Keywords: Eurasian jay, Garrulus glandarius, auditory information, cache-protection, pilfering, perception attribution
1. Introduction
Many animals cache food for later consumption. However, a large proportion of caches may be lost to both conspecific and heterospecific pilferers [1]. In corvids, the risk of conspecifics pilfering caches is particularly high because they remember the locations of caches that they have seen another individual make [2–6]. This observational spatial memory may have acted as a catalyst in an evolutionary arms race, leading to the development of sophisticated cache-protection and pilfering strategies [6,7]. Corvid cache-protection strategies limit opportunities for conspecifics to witness caching events [8,9]. In the western scrub-jay (Aphelocoma californica), for example, strategies include recovering items and moving them to new locations [10], caching at a distance from competitors or behind barriers [8] and caching in the shade [11].

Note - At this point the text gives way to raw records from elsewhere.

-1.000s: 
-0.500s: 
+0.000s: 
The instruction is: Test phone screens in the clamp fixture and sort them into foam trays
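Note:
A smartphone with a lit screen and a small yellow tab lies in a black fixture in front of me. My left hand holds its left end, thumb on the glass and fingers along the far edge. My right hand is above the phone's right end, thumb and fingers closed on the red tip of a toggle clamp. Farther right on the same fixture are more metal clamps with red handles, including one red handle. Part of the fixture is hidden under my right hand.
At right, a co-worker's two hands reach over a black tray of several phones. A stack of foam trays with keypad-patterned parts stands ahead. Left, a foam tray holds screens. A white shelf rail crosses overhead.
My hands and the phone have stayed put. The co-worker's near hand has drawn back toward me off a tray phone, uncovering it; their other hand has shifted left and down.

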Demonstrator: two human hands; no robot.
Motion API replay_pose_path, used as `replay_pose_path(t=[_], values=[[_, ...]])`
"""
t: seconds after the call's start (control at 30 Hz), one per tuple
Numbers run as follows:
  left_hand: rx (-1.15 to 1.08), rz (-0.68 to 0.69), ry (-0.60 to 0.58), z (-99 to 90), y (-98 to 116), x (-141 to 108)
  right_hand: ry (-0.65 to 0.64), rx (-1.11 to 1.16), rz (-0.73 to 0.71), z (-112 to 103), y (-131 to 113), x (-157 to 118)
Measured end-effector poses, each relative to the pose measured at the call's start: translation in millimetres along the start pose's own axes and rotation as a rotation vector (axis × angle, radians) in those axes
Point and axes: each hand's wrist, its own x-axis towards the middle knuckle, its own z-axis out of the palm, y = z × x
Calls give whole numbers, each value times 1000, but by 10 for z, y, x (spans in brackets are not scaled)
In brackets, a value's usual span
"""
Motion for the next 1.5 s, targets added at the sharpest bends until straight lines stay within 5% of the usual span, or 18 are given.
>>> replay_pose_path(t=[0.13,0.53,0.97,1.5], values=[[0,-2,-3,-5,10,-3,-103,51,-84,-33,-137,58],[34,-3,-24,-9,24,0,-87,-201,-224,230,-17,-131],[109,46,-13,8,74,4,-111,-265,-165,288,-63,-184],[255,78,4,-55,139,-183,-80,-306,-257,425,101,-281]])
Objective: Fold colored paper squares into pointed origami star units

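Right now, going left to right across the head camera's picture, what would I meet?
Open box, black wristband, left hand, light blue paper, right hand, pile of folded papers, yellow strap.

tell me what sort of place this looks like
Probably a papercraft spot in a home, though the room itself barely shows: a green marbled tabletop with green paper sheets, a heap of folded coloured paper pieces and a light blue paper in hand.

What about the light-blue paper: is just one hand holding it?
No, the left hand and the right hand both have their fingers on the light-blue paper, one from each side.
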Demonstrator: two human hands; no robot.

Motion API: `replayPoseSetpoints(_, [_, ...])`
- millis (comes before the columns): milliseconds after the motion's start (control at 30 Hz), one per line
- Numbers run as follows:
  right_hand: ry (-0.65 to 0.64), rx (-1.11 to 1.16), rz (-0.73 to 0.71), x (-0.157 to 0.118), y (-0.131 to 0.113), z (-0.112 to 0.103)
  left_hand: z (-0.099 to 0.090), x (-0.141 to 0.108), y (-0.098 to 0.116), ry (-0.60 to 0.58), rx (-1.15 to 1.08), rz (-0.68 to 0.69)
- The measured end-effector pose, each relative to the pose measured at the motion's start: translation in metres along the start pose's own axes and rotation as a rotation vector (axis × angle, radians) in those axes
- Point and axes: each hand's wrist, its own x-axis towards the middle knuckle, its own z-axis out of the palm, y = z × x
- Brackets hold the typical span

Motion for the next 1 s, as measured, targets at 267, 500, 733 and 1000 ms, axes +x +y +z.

Cache-protection strategies are not limited to the visual domain. When given a noisy (small pebbles) and a quiet (soil) substrate to cache in, western scrub-jays avoided the noisy substrate when caching in the presence of a competitor that could hear but could not see them, but did not do so when alone or when with a competitor that could both see and hear them [12]. Noises associated with caching, such as the movement of substrate, may alert potential pilferers to the presence of a caching individual and increase the likelihood of caches being stolen. Reducing the amount of auditory information that is available to eavesdropping conspecifics by caching in a quiet substrate therefore represents a cache-protection strategy.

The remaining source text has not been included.